Efficient algorithms for solving the semi-discrete optimal transport problem in 2D/3D have been proposed in (Lévy and Schwindt 2018), and are implemented in the Geogram
library. testOTM
provides a wrapper to Geogram
to solve the specific problems when \(\mu\) equals \(U[0,1]^2\) or \(U[0,1]^3\).
In the following example, we demonstrate how to compute and visualize the optimal transport map from \(U[0,1]^2\) to a (scaled) bivariate Gaussian sample \(\{X_i\}_{i=1}^{20}\):
# generate bivariate normal sample
p = 2
n = 20
Sigma = matrix(c(3, 1, 1, 3), p, p)
eS = eigen(Sigma, symmetric = TRUE)
X = t(eS$vectors %*% diag(sqrt(pmax(eS$values, 0)), p) %*% matrix(rnorm(p * n), p))

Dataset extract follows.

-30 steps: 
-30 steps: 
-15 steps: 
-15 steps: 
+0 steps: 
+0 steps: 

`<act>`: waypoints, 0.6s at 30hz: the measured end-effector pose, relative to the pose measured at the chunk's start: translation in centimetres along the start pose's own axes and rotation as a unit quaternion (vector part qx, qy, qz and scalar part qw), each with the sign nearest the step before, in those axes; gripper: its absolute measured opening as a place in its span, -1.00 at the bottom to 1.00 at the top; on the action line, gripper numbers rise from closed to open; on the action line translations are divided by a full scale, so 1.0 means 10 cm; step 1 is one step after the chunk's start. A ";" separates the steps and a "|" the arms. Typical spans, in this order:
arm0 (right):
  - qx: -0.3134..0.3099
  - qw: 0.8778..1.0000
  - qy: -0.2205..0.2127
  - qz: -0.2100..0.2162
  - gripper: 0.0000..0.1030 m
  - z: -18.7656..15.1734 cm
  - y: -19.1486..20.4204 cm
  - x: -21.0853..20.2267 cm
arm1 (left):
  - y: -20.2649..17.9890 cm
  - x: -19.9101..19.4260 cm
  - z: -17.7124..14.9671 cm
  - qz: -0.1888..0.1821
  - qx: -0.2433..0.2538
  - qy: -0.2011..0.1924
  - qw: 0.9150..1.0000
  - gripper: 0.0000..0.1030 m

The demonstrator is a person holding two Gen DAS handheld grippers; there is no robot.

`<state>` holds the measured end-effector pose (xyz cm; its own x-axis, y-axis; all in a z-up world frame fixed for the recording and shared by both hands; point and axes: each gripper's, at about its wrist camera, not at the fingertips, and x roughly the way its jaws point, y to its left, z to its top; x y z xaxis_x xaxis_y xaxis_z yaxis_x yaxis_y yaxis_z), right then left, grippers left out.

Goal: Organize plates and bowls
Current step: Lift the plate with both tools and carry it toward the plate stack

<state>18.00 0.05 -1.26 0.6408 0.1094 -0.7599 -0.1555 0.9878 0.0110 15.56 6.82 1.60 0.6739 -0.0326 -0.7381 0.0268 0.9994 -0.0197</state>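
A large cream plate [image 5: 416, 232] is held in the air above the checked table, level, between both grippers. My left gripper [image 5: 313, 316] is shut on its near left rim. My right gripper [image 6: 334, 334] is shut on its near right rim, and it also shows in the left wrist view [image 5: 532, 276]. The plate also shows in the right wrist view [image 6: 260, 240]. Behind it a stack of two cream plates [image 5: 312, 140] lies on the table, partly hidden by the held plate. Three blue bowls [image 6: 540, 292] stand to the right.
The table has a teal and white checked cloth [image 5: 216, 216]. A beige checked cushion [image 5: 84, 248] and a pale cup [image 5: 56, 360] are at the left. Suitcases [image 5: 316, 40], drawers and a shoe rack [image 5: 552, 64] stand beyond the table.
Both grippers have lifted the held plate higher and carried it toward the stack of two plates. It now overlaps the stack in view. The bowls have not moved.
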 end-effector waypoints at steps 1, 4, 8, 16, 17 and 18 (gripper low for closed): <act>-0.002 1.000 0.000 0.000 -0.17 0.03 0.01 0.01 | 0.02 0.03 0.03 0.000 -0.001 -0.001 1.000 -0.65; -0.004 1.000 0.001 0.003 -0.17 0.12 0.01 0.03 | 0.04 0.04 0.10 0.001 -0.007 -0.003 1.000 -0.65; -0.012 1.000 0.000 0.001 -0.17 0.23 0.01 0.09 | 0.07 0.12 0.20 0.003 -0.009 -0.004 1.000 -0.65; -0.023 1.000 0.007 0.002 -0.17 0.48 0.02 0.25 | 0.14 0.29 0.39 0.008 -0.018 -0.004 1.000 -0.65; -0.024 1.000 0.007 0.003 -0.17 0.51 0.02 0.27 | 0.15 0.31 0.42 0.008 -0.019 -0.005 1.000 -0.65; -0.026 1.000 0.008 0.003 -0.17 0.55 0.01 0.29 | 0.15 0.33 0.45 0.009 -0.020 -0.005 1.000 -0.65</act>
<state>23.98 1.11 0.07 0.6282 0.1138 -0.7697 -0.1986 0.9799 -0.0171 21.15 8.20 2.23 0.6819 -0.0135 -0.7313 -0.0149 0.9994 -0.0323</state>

# compute the optimal transport map from U[0, 1]^2 to X
# notice that X will be automatically scaled into [0, 1] range
# tos is an abbreviation for Transport Optimal Semi-discret
X.OTM = tos.fit(X)
# plot the restricted Voronoi diagram and the restricted Delaunay triangulation
oldpar = par(mfrow = c(1, 2))
plot(X.OTM, which = "Both", draw.center = T, draw.map = T)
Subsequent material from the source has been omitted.